House Speaker Nancy Pelosi, D-Calif., offered her condolences, writing on Twitter that she stands “with the Jewish community” against Saturday’s “act of hate.”
“Coming just six months after the horrific mass shooting at Tree of Life Synagogue in Pittsburgh, we are confronted with what appears to be another anti-Semitic attack,” she said. “We all stand with the Jewish community against this act of hate.”
Rep. Adam Schiff, D-Calif., who chairs the House Intelligence committee said that the nation should come together to counter the “disturbing rise of violent hatred” across America.
“Another despicable and violent act of anti-Semitism — this time at a synagogue in Poway, California at the end of Passover,” Mr. Schiff posted on Twitter. “We must act to end the scourge of gun violence and come together against the disturbing rise of violent hatred across the U.S.”

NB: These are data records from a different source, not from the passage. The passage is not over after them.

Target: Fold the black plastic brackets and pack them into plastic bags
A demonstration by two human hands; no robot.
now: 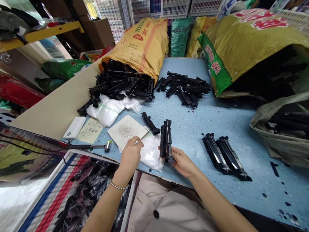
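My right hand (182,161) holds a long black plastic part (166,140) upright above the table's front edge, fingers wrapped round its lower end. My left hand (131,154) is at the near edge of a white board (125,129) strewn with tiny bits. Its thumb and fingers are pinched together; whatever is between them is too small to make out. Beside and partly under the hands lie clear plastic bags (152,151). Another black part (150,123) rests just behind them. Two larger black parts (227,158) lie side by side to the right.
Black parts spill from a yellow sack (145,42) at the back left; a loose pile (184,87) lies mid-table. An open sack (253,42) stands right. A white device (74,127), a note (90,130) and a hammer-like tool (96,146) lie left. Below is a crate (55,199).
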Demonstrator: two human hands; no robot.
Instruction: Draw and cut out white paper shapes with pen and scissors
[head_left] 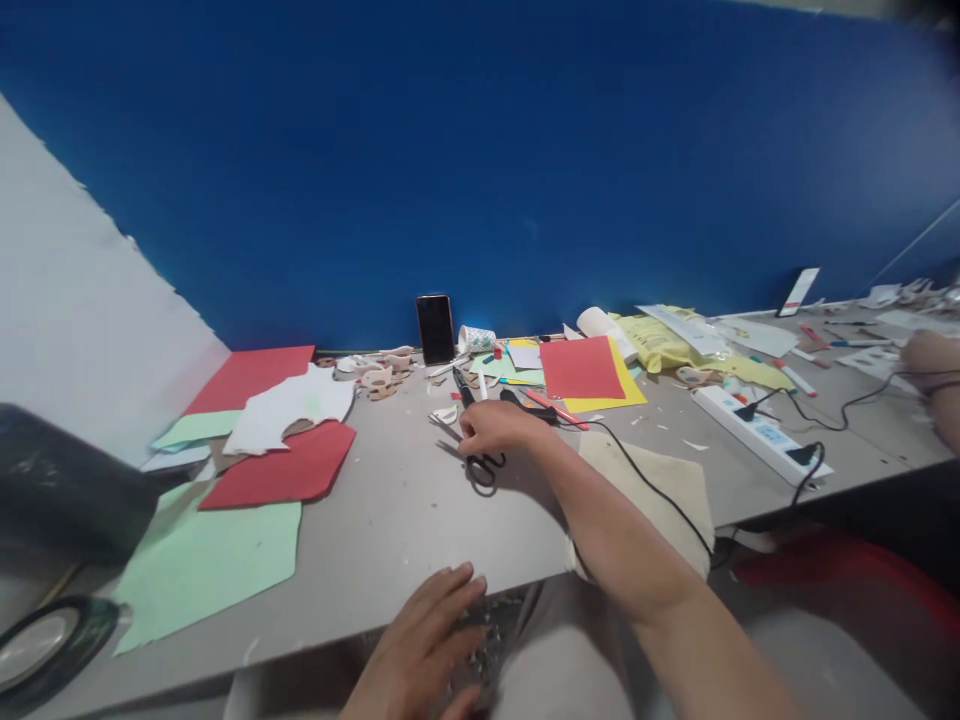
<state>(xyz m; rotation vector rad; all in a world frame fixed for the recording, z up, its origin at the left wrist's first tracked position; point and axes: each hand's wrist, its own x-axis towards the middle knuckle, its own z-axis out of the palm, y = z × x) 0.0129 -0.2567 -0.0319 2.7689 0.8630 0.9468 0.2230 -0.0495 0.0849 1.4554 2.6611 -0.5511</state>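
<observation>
My right hand point(496, 427) reaches over the middle of the grey table, its fingers closed around the middle of a pair of scissors point(481, 474). The blades stick out to the left, slightly apart, and the black handle loops show below the fingers. Just beyond the hand lie a black pen-like tool point(463, 388) and a white stick point(482, 386). My left hand point(427, 640) hangs at the table's front edge with its fingers spread and nothing in it.
Red, white and green paper sheets point(225, 545) cover the left side. A phone point(435, 330) leans on the blue wall beside a tipped paper cup point(476, 340). To the right are a red sheet point(581, 368), a power strip point(757, 435) with black cables and another person's hand point(930, 360).
</observation>
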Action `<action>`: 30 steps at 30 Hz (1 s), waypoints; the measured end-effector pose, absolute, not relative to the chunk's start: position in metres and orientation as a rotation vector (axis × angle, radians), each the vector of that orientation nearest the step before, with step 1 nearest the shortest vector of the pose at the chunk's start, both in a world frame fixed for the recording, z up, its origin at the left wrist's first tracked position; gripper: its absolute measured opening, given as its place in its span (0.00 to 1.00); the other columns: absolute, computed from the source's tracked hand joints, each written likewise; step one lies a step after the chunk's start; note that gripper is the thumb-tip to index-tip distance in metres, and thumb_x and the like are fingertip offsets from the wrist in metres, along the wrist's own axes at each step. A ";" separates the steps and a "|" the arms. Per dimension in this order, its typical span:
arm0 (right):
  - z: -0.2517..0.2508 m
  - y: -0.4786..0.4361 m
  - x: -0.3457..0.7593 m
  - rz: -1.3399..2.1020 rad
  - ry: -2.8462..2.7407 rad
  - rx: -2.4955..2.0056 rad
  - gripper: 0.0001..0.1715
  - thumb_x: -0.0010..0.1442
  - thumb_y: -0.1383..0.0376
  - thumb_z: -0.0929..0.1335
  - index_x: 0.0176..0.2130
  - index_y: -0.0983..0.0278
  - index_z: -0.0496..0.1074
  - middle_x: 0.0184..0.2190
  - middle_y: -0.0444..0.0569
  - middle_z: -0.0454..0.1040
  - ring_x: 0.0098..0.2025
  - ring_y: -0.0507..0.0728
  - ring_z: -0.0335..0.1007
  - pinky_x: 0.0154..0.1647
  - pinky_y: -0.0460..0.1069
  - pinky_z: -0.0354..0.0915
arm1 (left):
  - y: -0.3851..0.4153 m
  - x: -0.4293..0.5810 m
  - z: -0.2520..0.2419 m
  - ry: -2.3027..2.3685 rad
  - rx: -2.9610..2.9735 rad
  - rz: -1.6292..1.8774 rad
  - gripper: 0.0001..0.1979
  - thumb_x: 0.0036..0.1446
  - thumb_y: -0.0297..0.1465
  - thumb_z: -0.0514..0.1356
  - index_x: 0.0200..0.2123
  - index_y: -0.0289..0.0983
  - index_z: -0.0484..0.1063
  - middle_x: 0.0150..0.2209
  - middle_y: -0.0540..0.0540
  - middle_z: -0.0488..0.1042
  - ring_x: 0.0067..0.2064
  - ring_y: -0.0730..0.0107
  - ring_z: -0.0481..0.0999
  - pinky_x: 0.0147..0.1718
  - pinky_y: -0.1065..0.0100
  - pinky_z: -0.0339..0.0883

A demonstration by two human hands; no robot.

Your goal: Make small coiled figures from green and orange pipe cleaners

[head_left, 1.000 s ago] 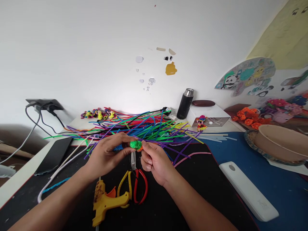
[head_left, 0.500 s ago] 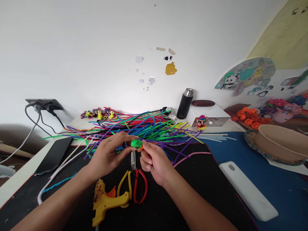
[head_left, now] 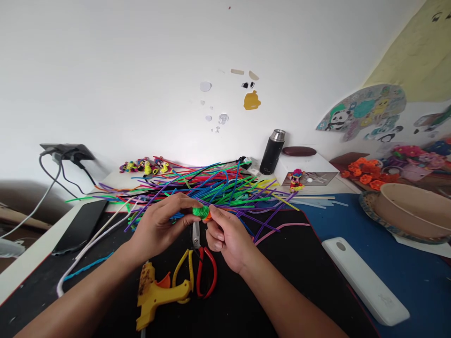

Morton Klein, the president of the Zionist Organization of America, condemned the despicable antisemitic attack against congregants at the Chabad synagogue in Poway, California.
“Our hearts go out to their families and to the Jewish people having to endure another synagogue shooting,” he wrote on Twitter. “ZOA urges Congressional leaders to condemn this and Omar/Tlaib antisemitic remarks now.”
In a statement sent to the media, the Rabbinical Alliance of America (RAA) — Igud HaRabbonim, with a membership of over 950 Orthodox Rabbis across the United States and Canada said it “extends its boundless expression of support and solidarity to the victims, their families, and the survivors of the brutal, horrendous terrorist attack that took place this Sabbath, Achron Shel Pesach, the last day of Passover, at the Chabad of Poway in San Diego, California while innocent celebrants were sitting down for a holiday meal. Sadly, the terrorist killed a woman and wounded the rabbi and two others. We condemn the evil carnage perpetrated by a malevolent and hateful individual seeking to murder innocent people gathered in celebration of faith, life and community.”
The RAA/Igud calls upon all people of goodwill to unite in prayer beseeching our Creator for His protection and to increase in acts of charity and loving-kindness to help heal our fractured society. We must gather together in prayer and good deeds to thwart this cowardice and hatred that wishes to destroy all that is good in this world. Rabbi Yehoshua S. Hecht, Chairman of the RAA presidium, asks all member rabbis to call for additional prayers to be recited immediately at all prayer services for the healing of the injured.
Rabbi Mendy Mirocznik, Executive Vice President of the RAA, stated that, “A hate attack on anyone is an attack on all of society. All decent people must come together to condemn such an evil act of anti-Semitism.”